Гаарча — всё такой же тощий, с чего ему полнеть-то? — подбежав, поклонился, спрятав в глазах хитринку — дескать, готов исполнить любое пожелание командира.
— Садись рядом, — Баурджин показал на снег. — Расскажешь мне обо всех, по очереди.
— Ага! — обрадованно кивнул Гаарча. — Это можно. С кого начнём?
— Всё равно.
— Тогда Хуридэна пропустим — ты его и так знаешь.
Баурджин кивнул:
— Согласен. Давай — с Кооршака с Юмалом.
— Оба, сказать по правде, дундуки дундуками, — хохотнул Гаарча. — Нелюдимы, глупы, да ещё и увальни. Вот только силы у них хватает, что правда, то правда — разозлить, так вообще вряд ли кто с ними справится в роду старого Олонга. Но так — дураки оба.
— Все сказал?
— Все.
— Давай об остальных!
— Об этих сусликах? — Гаарча презрительно сплюнул. — Дай Бог, вспомнить бы, как их зовут. Те двое, плосконосые, что возятся у костра, кажется, Ильган с Цыреном. Из лука стреляют, не знаю как, а бегают быстро. И тоже, между нами говоря, дурни!
— Ну, Гаарча, — Баурджин только головой покачал. — У тебя, похоже, все дурни, один ты умник.

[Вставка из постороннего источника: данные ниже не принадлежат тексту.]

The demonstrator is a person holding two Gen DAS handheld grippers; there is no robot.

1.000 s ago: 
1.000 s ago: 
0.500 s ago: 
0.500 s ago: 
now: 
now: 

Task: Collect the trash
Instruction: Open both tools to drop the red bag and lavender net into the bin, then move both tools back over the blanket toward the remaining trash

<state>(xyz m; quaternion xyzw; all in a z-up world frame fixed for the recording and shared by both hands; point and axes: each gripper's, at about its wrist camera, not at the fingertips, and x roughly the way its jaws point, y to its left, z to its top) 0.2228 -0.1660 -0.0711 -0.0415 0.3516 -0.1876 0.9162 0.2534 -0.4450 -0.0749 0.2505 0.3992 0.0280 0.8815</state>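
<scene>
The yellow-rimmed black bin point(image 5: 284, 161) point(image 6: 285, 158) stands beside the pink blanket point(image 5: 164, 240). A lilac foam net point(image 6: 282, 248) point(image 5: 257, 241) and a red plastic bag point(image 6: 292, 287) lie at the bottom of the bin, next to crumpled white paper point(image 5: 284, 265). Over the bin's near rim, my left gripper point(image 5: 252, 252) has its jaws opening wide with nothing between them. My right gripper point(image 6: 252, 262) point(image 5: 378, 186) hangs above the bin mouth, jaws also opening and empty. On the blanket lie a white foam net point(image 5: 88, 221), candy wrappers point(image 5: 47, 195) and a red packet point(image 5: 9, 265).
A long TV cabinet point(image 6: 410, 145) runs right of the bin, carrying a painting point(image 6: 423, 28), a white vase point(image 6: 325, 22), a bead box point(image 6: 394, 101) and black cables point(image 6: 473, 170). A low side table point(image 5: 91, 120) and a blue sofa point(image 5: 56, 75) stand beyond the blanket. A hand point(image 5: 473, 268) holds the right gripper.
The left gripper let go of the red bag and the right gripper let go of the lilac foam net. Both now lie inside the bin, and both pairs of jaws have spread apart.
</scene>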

— Ну, не только я. Видишь во-он того мелкого?
— У костра?
— Да нет, ближе к берегу — вон он, мясо раскладывает, в овчинном полушубке. Не красавец, конечно — нос узкий, как у курицы, глаза словно плошки. Зовут Гамильдэ-Ичен. Этот от какой-то рабыни родился. Болтун, не приведи Господи, но умён — читать выучился!
— Читать?! — Баурджин искренне удивился.
— Вот и я говорю! Да ладно — читать, он и писать, говорят, умеет!
— И на каком же языке?
— По-уйгурски, на каком же ещё-то? Жил у нас в роду один уйгур, пленник. Да ты его помнишь, старый такой старик, два года назад помер… как его… Бонго… Бонго…
— Бонго-Дидзо, — вспомнил Баурджин. — Да, был такой, помню. Так он, значит, и научил грамоте Гамильдэ-Ичена?
— Он. Так что эта лупоглазая мелочь Гамильдэ-Ичен — у нас единственный грамотей. Кроме Кэзгерула Красный Пояс.
— Что? — удивился юноша. — Кэзгерул тоже знает грамоту?
— Конечно!
— Что-то он не рассказывал.
— Скромничает, — Гаарча засмеялся. — Да и, с другой стороны, чем тут хвастать-то? Ну, знает какие-то закорючки, ну, умеет их прочитать — и что с того? В жизни-то вовсе не это надобно!
А вот тут Гаарча был полностью прав. В жизни столь захолустного рода, как род старого Олонга, от грамотеев и в самом деле прок был небольшой, точнее говоря, его вообще не было.
— К тому ж он труслив, этот Гамильдэ-Ичен. Боится крови.
Ага, кто бы говорил! Вы-то известные храбрецы с Хуридэном.
Вслух Баурджин этого не сказал, просто подумал. Махнул рукой:
— Хватит про грамотея. Про остальных рассказывай.
— Про остальных… — послушно кивнув, Гаарча озадаченно почесал подбородок. — Не знаю даже, что про них и говорить-то. Прям и совсем нечего сказать, клянусь Христородицей! Ничем не примечательны эти парни.
— Ладно, — устало махнул рукой Баурджин. — После разберусь. Иди работай.